# Warped table top is causing the frame to wobble



## jonmakesthings (Feb 28, 2016)

I'm nearing the end of building a farmhouse style table. The top, which I haven't attached to the frame yet, has breadboards which are doing a great job keeping it from cupping, but the top did still twist a little, it rocks when on a flat surface. My table frame is pretty solid and almost perfectly flat, it doesn't rock at all. I've heard that if a top is slightly warped, securing it well to the frame will probably straighten it out. However when I attach the top to the frame, it does pull flat against the frame but in doing so slightly twists the frame, causing it to rock.

What would be the best way to go? The warp in the top isn't really that bad, I can live with it, but it just causes the top to rock. I'm tempted to just secure it and then adjust the length of the legs to stop the rocking. Is there any real reasons why I shouldn't do that? Or would that be a good way to go?
Thanks for your suggestions


----------



## jumbojack (Mar 20, 2011)

Is there an apron? If so shim the bottom of the top so it does not rack your frame.


----------



## bondogaposis (Dec 18, 2011)

Tighten it to the frame and trim your long legs so that it is again flat on the floor.


----------



## jonmakesthings (Feb 28, 2016)

Yes there are aprons on all 4 sides, attached with bridle joints


----------



## sawdust703 (Jul 6, 2014)

Then do what Bondo said. It'll be ALOT simpler.


----------



## jdh122 (Sep 8, 2010)

What Bondo said. With tables and chairs the normal procedure is to level it once everything is assembled.


----------



## pintodeluxe (Sep 12, 2010)

If the discrepancy is modest, I would use leg levelers. If you cut one leg shorter, what happens when the twisted top moves again with seasonal humidity changes?

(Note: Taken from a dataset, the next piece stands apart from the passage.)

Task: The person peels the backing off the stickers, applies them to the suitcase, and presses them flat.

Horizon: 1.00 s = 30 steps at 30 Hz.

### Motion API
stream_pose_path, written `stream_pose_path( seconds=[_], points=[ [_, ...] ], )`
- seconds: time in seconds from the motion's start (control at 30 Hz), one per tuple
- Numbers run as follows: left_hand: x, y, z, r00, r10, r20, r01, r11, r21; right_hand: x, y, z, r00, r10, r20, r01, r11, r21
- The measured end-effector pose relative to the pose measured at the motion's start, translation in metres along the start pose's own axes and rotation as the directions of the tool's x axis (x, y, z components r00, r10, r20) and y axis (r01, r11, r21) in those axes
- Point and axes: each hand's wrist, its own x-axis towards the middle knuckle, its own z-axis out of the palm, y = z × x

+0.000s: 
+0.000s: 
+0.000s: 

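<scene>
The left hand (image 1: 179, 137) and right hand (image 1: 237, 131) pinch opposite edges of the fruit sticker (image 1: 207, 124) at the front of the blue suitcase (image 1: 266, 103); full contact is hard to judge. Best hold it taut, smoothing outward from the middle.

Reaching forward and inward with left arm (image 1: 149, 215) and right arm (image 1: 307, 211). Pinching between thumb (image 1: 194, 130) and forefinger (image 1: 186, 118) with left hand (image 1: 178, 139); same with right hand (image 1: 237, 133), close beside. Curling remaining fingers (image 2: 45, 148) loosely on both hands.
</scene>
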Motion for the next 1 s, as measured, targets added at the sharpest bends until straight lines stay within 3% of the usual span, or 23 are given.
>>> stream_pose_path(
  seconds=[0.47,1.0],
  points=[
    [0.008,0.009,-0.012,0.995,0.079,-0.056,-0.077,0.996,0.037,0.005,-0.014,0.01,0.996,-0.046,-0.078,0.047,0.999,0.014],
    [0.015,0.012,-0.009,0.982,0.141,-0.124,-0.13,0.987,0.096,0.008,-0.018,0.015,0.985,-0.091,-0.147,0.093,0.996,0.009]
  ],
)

Another option is to use felt pads under three of the legs. They will act as small shims to level the legs. The nature of felt allows it to compress where needed, and will naturally self level in a week or so.


----------



## Loren (May 30, 2008)

You can scoop out material from the bottom using
hand planes to remove twisting stresses. The
solution is a bit exotic. I lay out an assembly
platform using levels and shimmed milk crates.
You can get the legs and skirt nearly perfectly
level this way on 4 corners. Put the top on
top, clamp it down and see if it pulls a corner up.


----------